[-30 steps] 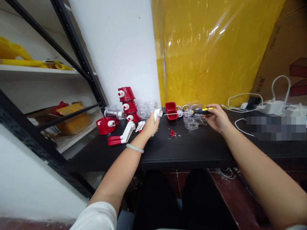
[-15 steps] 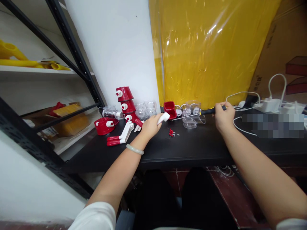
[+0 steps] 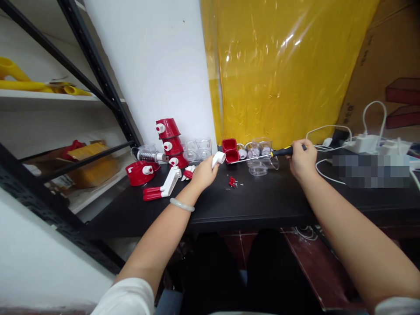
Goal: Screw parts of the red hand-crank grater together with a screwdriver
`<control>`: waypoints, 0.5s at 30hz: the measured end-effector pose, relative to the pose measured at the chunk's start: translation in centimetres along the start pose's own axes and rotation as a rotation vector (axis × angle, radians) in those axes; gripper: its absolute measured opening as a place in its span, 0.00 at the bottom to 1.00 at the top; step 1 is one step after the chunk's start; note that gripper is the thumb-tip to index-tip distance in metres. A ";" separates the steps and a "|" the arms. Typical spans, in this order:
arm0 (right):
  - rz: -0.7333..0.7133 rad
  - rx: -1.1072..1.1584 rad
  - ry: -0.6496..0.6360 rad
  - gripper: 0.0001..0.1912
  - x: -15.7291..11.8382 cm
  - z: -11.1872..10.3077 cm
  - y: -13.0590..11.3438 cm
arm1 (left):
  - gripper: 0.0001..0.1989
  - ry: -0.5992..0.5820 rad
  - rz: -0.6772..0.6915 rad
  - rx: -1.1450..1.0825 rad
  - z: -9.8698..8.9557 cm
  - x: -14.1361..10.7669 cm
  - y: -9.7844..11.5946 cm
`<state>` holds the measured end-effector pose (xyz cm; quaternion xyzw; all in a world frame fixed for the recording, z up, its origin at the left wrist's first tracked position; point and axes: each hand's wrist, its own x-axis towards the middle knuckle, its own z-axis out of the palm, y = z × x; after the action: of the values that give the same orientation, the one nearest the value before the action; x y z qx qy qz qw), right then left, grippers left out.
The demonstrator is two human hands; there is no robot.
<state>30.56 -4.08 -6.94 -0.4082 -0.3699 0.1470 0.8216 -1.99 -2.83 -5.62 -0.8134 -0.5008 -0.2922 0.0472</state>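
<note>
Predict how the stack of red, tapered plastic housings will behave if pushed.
The red plastic stack would probably tip or separate, being several pieces tall. Being glossy, it may feel slippery. The white round side knobs could catch, jutting outward.

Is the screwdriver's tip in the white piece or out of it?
Out: the screwdriver shows all the way to its tip, just beside the white piece held by the left hand.

From here I see wht sleeves, a pale round bangle on L wrist, blk trousers.
</note>
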 end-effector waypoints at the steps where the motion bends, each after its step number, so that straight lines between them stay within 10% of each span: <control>1: -0.015 0.021 0.030 0.10 0.0 0.1 0.0 | 0.14 -0.006 0.003 -0.015 0.1 0.0 0.0; 15: -0.111 -0.016 0.012 0.12 -0.1 0.2 0.9 | 0.15 -0.014 0.036 -0.135 0.5 0.0 0.1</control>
<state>30.42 -3.46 -7.56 -0.3943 -0.3882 0.0960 0.8274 -1.65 -2.73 -6.04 -0.8254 -0.4657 -0.3189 -0.0061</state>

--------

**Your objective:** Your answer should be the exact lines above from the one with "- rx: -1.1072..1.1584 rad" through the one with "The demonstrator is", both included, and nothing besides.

**Task response:**
  - rx: -1.1072..1.1584 rad
  - ry: -0.6496..0.6360 rad
  - gripper: 0.0001..0.1912
  - x: -15.7291..11.8382 cm
  - z: -11.1872..10.3077 cm
  - y: -13.0590..11.3438 cm
arm1 (left):
  - gripper: 0.0001..0.1989
  - ry: -0.5992..0.5820 rad
  - rz: -0.6772..0.6915 rad
  - rx: -1.1450..1.0825 rad
  - z: -9.8698..8.9557 cm
  - x: -14.1361..10.7669 cm
  - y: -9.7844..11.5946 cm
`<state>` holds the measured end-effector pose (xyz cm; quaternion xyzw; all in a world frame fixed for the recording, z up, its origin at the left wrist's first tracked position; point and axes: each hand's wrist, its own x-axis towards the middle knuckle, its own z-axis out of the palm, y = z × x; after the action: of the values that give the same orientation, the one nearest the value before the action; x y z qx qy qz qw), right then left, grippers left out.
The demonstrator is two human hands; there is no robot.

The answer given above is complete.